Recorded data

-------------------------

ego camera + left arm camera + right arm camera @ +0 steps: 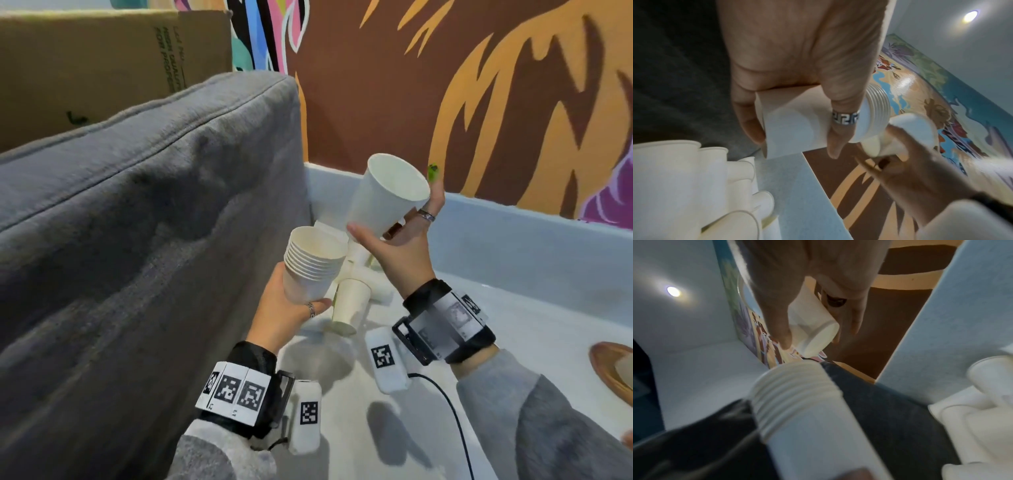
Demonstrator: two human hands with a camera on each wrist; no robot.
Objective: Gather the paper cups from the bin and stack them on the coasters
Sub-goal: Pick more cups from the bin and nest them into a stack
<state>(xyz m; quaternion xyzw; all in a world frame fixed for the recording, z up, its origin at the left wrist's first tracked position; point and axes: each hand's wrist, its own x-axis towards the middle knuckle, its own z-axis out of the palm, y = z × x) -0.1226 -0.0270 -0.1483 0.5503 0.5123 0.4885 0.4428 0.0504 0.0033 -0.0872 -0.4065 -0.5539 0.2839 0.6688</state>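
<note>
The left hand (286, 313) holds a nested stack of white paper cups (313, 263), rims up and tilted slightly; its fingers (835, 129) and thumb curl round the lower wall of the stack, a patterned ring on one finger. The right hand (397, 246) holds a single white paper cup (387, 193) just above and to the right of the stack, the two apart; the cup leans with its mouth up and away, thumb near its base and fingers (856, 318) spread along its far side. Below both hands, more loose white paper cups (351, 310) lie on their sides in the far left corner of the pale blue bin (513, 240), beside a grey fabric cushion (137, 205). At the right edge shows what looks like a round wooden coaster (609, 370), mostly cut off by the frame
</note>
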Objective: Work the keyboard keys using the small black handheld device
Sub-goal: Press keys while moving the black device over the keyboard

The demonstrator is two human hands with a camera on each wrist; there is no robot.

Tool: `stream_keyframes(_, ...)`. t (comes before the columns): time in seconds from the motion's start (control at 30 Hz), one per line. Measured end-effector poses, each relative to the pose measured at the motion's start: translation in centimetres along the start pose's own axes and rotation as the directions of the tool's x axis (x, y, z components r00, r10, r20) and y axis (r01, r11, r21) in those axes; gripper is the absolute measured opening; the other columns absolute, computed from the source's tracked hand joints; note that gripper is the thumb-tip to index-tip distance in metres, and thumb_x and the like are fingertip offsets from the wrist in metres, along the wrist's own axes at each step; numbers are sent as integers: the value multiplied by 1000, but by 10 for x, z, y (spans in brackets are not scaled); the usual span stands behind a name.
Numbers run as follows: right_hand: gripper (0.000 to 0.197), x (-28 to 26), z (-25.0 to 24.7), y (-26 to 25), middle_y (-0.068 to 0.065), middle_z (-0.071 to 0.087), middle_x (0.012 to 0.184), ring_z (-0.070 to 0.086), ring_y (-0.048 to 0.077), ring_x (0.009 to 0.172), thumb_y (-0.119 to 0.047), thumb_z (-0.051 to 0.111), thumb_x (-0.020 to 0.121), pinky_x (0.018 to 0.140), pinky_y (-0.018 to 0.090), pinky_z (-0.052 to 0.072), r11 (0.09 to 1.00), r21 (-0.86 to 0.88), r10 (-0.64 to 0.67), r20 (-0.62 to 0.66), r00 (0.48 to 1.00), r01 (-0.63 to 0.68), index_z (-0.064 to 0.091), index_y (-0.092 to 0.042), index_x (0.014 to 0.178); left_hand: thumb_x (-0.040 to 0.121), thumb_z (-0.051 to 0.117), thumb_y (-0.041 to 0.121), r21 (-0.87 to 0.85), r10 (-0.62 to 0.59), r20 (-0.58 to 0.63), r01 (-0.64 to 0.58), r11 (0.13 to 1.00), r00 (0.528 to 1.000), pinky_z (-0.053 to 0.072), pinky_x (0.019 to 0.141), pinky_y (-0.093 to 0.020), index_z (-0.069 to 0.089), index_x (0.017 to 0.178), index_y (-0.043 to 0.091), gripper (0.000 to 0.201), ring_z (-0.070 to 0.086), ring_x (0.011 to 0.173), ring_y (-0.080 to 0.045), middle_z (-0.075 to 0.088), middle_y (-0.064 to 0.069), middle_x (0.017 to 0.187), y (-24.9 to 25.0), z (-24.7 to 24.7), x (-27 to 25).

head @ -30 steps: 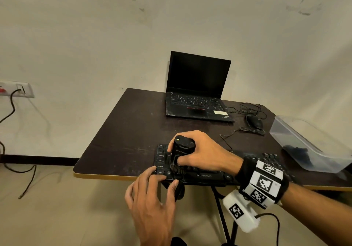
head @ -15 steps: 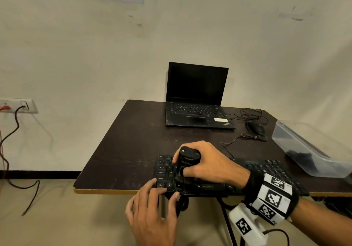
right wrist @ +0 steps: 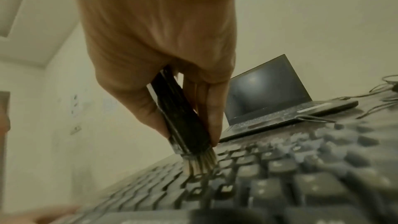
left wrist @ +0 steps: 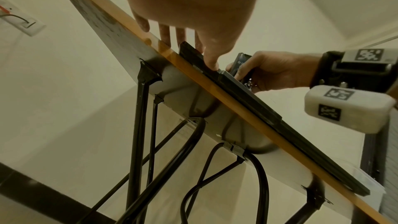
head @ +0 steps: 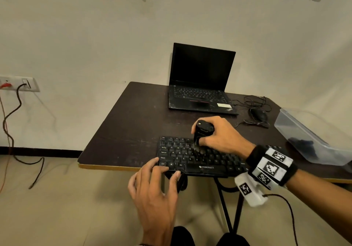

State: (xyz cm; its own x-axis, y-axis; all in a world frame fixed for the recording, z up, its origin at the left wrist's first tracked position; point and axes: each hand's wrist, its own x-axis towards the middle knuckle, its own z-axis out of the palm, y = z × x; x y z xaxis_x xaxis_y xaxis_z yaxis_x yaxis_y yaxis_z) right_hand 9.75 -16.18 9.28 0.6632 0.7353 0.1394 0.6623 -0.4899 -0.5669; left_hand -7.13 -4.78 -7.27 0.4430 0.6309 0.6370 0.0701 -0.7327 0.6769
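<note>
A black keyboard (head: 198, 158) lies along the near edge of the dark table (head: 133, 123). My right hand (head: 219, 135) grips a small black handheld device (head: 203, 131) upright, its pale bristles (right wrist: 200, 163) touching keys in the upper left rows of the keyboard (right wrist: 280, 176). In the right wrist view the thumb and fingers wrap the device (right wrist: 183, 122). My left hand (head: 158, 184) rests straight fingertips on the keyboard's near left corner, by the Ctrl and Alt keys. From below, the left hand (left wrist: 193, 23) touches the keyboard edge (left wrist: 237, 91) with its thumb on the front rim.
An open black laptop (head: 200, 81) stands at the back of the table. A wired mouse (head: 259, 114) with loose cable lies to its right. A clear plastic tub (head: 312, 140) sits at the right edge. Folding metal legs (left wrist: 140, 125) run under the table.
My right hand has carried the device to the right and toward the upper key rows. The left hand has stayed at the keyboard's near left corner. The head view has shifted.
</note>
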Motion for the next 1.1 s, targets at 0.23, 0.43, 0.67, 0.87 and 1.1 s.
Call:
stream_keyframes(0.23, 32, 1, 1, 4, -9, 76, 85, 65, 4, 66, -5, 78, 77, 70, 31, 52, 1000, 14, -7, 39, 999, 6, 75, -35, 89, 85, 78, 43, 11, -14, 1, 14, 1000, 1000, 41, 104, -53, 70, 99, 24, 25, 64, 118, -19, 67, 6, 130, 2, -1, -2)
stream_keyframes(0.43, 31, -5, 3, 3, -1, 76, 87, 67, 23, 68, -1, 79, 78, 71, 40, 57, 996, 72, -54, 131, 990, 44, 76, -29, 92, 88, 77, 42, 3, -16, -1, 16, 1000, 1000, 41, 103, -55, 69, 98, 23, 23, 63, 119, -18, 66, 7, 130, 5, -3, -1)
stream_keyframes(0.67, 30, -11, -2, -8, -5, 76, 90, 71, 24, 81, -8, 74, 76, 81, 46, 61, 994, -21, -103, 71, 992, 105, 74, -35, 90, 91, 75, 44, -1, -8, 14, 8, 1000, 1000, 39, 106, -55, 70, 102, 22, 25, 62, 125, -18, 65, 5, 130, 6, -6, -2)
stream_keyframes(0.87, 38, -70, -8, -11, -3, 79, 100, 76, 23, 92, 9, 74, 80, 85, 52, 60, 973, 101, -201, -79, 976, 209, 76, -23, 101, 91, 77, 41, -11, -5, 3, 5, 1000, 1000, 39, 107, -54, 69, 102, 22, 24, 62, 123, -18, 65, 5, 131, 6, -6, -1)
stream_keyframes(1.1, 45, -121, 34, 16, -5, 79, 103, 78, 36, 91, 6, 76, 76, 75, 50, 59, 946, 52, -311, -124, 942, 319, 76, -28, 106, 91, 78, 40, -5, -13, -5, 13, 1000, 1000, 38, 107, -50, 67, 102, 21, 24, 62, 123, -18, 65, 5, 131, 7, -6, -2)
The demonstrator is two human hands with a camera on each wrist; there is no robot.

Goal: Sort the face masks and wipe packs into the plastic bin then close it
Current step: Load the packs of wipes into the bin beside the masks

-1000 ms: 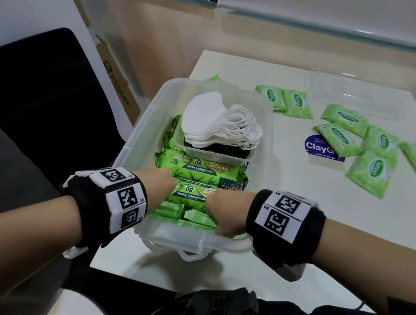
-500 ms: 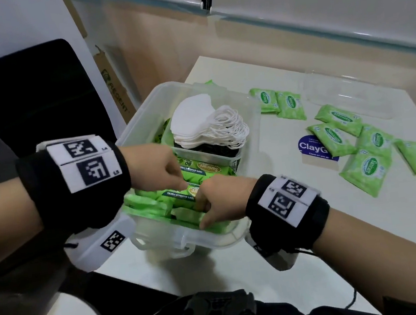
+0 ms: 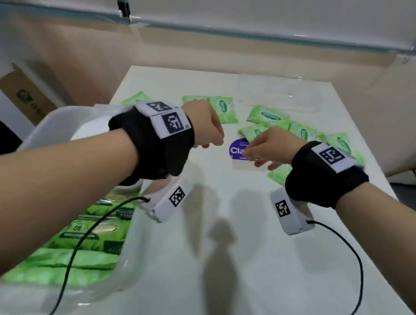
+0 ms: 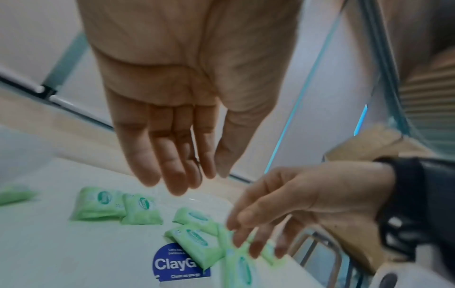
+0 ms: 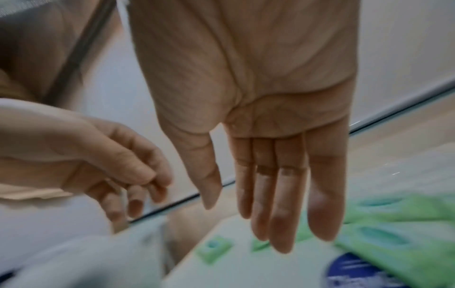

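Note:
The clear plastic bin (image 3: 64, 119) stands at the table's left, filled with large green wipe packs (image 3: 87, 234). A white patch of face masks (image 3: 86, 132) shows behind my left forearm. Several small green wipe packs (image 3: 266, 117) (image 4: 138, 209) lie on the table to the right. My left hand (image 3: 207, 128) (image 4: 177, 155) hovers above the table just right of the bin, fingers relaxed, holding nothing. My right hand (image 3: 266, 147) (image 5: 270, 194) hangs above the nearest small packs with straight fingers, also empty.
The clear bin lid (image 3: 280, 95) lies at the table's far side behind the small packs. A blue round sticker (image 3: 236, 151) is on the table under my hands. Wrist camera cables trail over the bin and the table's near edge.
Both hands have left the inside of the bin, risen and moved right, over the table toward the small packs. The large packs stay in the bin.

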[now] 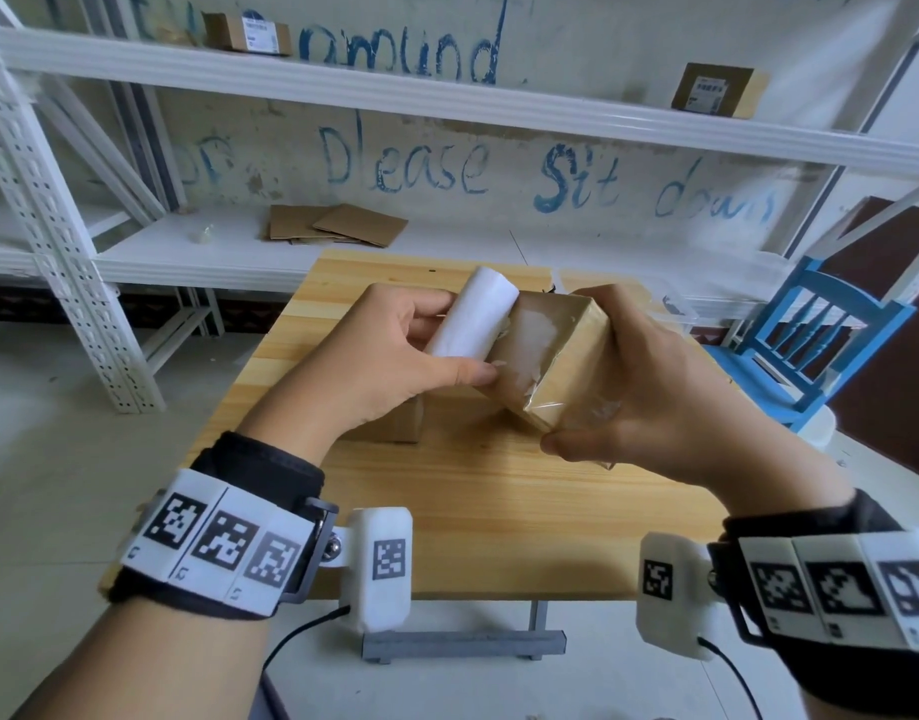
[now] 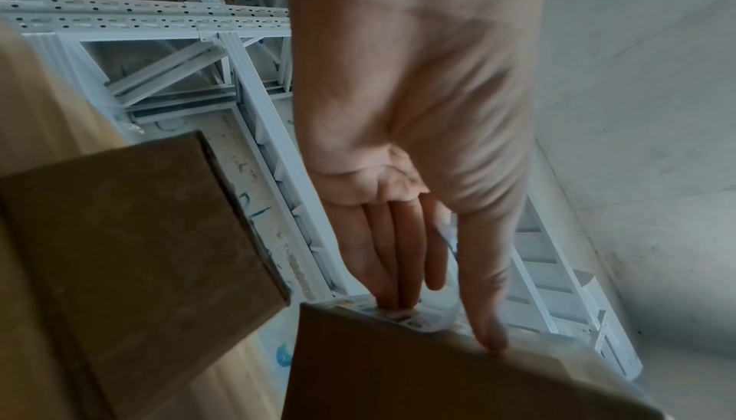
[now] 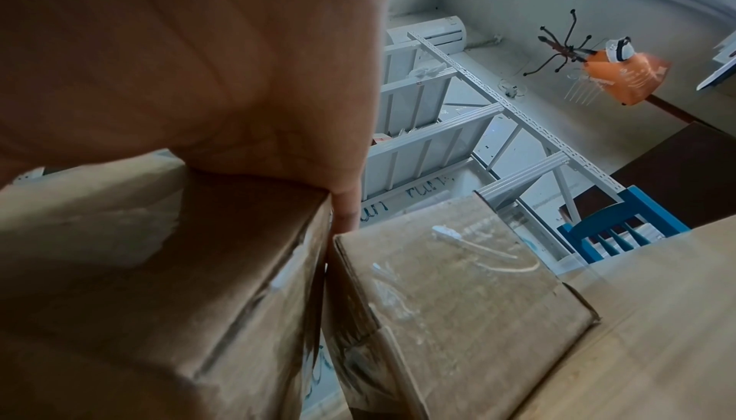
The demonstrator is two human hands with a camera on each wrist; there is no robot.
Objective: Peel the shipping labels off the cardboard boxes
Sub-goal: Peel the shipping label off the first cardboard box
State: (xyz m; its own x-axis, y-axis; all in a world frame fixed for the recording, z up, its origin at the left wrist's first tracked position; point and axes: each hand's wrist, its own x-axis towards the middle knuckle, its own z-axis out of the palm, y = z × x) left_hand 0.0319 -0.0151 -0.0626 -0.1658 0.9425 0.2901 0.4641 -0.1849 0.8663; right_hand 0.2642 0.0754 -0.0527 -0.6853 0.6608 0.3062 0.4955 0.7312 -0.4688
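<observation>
The head view looks forward and down over the wooden table point(image 1: 478, 511) toward white shelving point(image 1: 343, 90). Each wrist view sits very close behind its palm, looking along the fingers (slightly blurred). All share the held box point(image 1: 556, 356) and shelving.

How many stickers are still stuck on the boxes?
Being peeled: the left hand curls a white label off the box gripped by the right hand. Left: two shelf boxes show labels. The table box is mostly hidden.
</observation>
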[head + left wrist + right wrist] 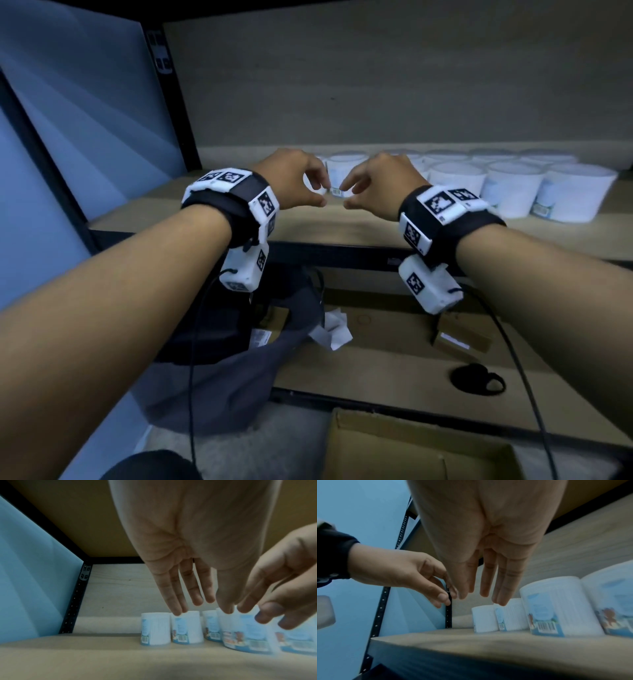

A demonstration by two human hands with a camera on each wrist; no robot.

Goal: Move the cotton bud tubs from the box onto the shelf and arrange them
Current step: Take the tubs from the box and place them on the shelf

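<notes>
The left hand (291, 178) and right hand (383, 181) hover over the shelf (212, 212), fingers loosely spread and relaxed, holding nothing, just in front of the leftmost cotton bud tubs (513, 192), which stand in rows on the shelf. The cardboard box (404, 448) sits below.

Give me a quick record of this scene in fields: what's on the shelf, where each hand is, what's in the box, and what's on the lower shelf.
shelf: white cotton bud tubs standing in rows, more toward the right
left hand: over the leftmost tubs, fingers loose, gripping nothing
right hand: beside the left hand, fingers loose, gripping nothing
contact: cannot tell whether fingertips touch a tub
box: cardboard, open, below the shelf; no tubs in the visible part
lower shelf: grey cloth, crumpled paper, small cartons, a black item
</notes>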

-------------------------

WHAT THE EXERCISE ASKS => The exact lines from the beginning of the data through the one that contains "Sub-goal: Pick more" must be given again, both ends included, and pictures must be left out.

RESULT FOR THIS EXERCISE =>
ego camera + left arm camera + right arm camera @ +0 steps: 
Demonstrator: two human hands with a camera on each wrist; no robot.
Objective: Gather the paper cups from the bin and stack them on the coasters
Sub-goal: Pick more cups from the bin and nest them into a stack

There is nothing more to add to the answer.